Dear Amazon: You Need Leadership Lessons ASAP From Compassionate CEOs

(Photo by Arif Hudaverdi Yaman/Anadolu Agency via Getty Images)

As we shelter-in-place at home, Amazon deliveries give us a lifeline. We depend on receiving those packages so we can practice social distancing, stay healthy and safe as the coronavirus pandemic rages around the world.

Once we hit “place order,” real people move into action at Amazon fulfillment centers and at Amazon-owned Whole Foods grocery stores. They work 24 hours a day to meet our demand.

What we have learned this week is that Amazon employees from New York to Illinois to Michigan and Kentucky report that Amazon fails to provide the most basic protections for their health and safety.

New York Attorney General Letitia James on Monday called for a National Labor Relations Board investigation into the firing of Chris Smalls, an Amazon employee who was fired after organizing a protest over poor working conditions. Amazon said in a statement that Smalls was fired for violating social distancing rules.

This isn’t okay. And it doesn’t have to be this way.

Jeff Bezos, Learn from Compassionate CEOs

I work with CEOs around the world who keep the well-being of their employees front-and-center in normal times. During this global emergency, these CEOs have doubled down on that care and concern.

Even leaders of public companies who are accountable to shareholders tell me they are not focused solely on profit maximization.

Gerrard Schmid, for example, is CEO of the world’s largest ATM company Diebold Nixdorf. ATMs play a critical role in access to cash without human contact during the COVID-19 crisis so Diebold Nixdorf must deploy technicians to repair and maintain machines at banks, grocery stores and other essential businesses.

“Regardless of what other CEOs may do, I am deeply committed to being a CEO that does not lead that way,” Schmid told me. Instead, he says he wants to be “one that leads with my heart.” Schmid has taken great care to ensure that his technicians have necessary personal protection — masks, gloves, and disinfectant. All nonessential employees work from home.

Value Customers and Employees

Amazon has long claimed the leadership principle of “customer obsession.” That principle created a lot of company wealth historically and Amazon’s shares are rising amid this crisis too (AMZN). The idea that value creation for the market must come at the expense of the people who create that value is not only false but also far out of step with the compassion that the market now expects business leaders to demonstrate.

On Tuesday, Terrell Worm who works at the Staten Island Amazon warehouse told National Public Radio: “I touch over 2,000 different items every day I work there. I have to grab products out of the shelf and put them in the bins. … And I’m not wearing any protection.”

Contrast that with another CEO of a large retailer who told me his management team’s motto during the crisis is “Keep your head cold and your heart warm.” It means the executives operate with fact-based analysis and rational decision-making while also remaining kind and personal – in his words “to stay human.”

Start With the People Who Work For You

Diebold Nixdorf serves many of the top-tier grocery stores in Europe. Those grocery stores need services urgently to ensure stores are operational and running effectively at points of sale and self-checkout. Like Amazon or arguably more, they have a huge obligation to the public.
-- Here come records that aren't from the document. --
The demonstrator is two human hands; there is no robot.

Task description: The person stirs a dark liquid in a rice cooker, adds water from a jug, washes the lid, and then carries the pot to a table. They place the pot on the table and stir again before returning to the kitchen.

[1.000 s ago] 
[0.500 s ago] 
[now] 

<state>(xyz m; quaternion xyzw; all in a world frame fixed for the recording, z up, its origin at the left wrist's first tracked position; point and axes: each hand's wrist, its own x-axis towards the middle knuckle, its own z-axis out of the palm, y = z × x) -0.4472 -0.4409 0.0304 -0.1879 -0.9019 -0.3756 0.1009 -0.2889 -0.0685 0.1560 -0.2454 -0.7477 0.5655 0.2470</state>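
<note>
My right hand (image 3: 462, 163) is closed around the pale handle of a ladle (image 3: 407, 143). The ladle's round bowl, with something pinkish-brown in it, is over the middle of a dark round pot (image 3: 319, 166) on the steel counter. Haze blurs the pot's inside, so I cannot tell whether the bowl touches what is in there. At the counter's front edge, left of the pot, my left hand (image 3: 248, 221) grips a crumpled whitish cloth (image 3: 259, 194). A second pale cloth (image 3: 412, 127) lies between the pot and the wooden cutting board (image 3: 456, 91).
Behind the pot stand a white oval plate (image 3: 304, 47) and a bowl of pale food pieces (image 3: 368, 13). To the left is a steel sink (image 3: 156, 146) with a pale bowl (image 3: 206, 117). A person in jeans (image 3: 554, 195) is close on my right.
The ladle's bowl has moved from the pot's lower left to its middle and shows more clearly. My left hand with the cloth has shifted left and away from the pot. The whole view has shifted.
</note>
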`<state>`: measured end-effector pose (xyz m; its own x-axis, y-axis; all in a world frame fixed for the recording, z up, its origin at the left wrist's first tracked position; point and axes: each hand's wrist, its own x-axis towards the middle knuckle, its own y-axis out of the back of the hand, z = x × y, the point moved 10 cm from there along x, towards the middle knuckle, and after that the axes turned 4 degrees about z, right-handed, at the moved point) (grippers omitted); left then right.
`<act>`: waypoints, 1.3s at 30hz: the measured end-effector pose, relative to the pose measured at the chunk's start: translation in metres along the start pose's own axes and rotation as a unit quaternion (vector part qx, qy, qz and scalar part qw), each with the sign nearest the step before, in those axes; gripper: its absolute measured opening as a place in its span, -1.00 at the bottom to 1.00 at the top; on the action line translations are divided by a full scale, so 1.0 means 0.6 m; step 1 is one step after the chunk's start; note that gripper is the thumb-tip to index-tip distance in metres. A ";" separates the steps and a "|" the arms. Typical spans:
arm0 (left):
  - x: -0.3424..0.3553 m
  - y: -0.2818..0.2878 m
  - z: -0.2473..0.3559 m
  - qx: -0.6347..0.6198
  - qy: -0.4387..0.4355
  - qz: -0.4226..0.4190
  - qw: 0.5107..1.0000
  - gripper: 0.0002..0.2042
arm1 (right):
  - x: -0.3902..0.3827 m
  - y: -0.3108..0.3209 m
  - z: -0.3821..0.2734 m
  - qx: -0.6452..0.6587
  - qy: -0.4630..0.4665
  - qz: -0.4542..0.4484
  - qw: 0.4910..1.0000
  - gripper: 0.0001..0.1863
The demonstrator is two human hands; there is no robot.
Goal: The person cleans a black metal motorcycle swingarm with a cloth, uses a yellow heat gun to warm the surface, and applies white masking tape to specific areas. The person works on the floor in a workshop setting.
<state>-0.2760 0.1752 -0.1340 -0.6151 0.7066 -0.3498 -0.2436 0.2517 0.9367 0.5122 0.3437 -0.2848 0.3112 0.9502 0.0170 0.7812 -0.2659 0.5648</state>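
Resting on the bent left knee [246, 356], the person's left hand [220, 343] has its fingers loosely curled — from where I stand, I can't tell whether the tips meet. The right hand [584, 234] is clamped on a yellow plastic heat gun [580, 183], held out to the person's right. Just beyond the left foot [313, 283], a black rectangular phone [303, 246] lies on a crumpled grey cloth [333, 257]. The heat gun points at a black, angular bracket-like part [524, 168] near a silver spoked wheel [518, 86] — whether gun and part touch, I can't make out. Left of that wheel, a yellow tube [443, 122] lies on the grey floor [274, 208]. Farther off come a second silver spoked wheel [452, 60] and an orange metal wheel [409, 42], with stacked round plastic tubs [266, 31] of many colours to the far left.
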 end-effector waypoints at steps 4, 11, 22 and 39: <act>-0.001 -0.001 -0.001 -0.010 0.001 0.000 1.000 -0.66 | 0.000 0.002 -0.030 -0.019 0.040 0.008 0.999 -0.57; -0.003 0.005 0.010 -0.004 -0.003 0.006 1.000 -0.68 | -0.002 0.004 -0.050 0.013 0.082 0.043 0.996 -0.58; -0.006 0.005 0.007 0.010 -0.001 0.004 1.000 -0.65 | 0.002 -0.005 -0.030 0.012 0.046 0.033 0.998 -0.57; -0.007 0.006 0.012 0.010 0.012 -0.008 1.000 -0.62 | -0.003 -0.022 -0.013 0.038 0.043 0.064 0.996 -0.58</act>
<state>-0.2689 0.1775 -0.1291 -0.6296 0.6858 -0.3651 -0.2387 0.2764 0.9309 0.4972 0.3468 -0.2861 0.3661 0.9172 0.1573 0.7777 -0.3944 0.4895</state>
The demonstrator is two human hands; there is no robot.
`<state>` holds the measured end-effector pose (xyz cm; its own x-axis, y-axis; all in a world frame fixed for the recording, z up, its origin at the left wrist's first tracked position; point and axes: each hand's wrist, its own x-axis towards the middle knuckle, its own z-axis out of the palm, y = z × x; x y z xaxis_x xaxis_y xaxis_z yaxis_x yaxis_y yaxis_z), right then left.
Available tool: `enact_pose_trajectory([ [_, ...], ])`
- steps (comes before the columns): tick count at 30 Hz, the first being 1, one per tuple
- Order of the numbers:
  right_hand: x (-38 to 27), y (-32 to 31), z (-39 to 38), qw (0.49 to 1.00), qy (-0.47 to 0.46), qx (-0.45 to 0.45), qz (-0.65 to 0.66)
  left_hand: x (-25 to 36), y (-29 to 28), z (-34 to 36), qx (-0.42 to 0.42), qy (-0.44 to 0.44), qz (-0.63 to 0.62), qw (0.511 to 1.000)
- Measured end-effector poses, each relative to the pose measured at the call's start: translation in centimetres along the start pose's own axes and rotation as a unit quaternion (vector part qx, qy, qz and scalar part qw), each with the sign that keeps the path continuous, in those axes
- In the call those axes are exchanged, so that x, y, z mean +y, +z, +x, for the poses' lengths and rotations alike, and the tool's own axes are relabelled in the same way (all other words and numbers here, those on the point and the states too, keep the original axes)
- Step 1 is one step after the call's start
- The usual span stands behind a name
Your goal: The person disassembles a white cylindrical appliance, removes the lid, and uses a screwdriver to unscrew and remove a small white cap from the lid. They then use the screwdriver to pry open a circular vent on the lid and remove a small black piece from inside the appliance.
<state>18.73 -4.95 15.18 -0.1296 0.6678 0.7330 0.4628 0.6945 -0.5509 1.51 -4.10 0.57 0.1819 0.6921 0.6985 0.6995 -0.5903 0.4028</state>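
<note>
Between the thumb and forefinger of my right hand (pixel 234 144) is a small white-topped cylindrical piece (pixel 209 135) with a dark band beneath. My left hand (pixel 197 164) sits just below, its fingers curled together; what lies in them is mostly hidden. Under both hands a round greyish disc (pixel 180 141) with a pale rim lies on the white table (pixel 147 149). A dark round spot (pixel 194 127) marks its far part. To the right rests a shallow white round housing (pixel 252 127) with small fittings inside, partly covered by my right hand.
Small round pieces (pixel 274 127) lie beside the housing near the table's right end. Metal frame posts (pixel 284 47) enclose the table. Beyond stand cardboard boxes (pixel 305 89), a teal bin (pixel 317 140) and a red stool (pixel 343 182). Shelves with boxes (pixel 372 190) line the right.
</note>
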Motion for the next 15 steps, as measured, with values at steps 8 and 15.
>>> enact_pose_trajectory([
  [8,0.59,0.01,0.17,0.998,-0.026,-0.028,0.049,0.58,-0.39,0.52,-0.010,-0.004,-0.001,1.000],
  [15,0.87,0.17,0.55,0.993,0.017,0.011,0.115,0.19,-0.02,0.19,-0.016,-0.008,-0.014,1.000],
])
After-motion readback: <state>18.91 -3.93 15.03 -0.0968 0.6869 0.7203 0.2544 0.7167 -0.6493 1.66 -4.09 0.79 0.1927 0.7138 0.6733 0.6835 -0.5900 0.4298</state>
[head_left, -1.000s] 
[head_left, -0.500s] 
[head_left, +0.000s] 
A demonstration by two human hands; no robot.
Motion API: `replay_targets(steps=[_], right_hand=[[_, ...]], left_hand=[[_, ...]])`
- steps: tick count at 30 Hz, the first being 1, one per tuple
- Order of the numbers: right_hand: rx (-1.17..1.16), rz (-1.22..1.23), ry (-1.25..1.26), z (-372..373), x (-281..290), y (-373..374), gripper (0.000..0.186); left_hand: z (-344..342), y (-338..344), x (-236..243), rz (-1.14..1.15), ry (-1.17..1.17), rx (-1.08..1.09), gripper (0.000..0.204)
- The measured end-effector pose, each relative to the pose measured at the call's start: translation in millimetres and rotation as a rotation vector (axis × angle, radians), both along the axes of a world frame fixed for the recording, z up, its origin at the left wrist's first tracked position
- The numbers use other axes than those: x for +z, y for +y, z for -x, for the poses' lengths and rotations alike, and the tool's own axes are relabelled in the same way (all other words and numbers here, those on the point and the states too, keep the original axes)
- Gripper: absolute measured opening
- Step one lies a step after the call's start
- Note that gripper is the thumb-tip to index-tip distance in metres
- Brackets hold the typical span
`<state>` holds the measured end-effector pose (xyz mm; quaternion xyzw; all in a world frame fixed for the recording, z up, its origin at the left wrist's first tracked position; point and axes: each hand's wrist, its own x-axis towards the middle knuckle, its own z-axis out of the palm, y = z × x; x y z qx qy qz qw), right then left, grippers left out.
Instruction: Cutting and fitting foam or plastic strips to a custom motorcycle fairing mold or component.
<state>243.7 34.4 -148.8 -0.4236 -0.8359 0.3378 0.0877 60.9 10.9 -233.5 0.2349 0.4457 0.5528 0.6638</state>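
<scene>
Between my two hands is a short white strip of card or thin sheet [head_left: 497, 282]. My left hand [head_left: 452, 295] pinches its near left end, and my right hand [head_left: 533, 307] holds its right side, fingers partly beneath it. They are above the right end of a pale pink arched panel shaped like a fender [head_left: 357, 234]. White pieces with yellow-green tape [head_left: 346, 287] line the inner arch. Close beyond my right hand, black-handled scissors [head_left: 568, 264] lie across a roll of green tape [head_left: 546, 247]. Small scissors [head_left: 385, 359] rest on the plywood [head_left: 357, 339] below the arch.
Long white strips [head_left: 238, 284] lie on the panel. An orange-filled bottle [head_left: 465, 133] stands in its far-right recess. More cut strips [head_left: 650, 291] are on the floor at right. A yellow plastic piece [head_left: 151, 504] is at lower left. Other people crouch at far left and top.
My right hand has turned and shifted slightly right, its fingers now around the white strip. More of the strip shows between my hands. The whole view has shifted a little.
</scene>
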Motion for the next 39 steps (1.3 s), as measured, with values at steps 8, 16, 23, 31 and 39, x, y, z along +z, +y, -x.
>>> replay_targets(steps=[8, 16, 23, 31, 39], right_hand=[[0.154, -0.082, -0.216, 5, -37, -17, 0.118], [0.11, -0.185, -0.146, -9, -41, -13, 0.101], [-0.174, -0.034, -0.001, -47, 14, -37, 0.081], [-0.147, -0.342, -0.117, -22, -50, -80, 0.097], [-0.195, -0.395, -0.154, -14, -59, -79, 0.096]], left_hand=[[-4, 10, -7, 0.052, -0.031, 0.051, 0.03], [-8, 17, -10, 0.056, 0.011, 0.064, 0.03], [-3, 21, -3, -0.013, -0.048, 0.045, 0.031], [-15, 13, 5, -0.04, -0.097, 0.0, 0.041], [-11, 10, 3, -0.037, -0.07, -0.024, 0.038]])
As he works to ensure the stability of the company, Schmid says he’s guided by two other principles: protect the health and safety of employees and protect the economic interests of employees.

As one example of steps he’s taken to ensure economic health, the company has set aside an Employee Crisis Reserve fund to keep service technicians and other employees whole if they need to miss work for COVID-19-related reasons such as mandatory quarantine, particularly in countries that lack an adequate safety net.

Mr. Bezos, please take note: Truly great leaders are exemplary at running their businesses and at showing respect, concern and compassion for people who work for them. Amazon is sorely behind the curve. Covid-19 means you need to take bold action right now to make things right.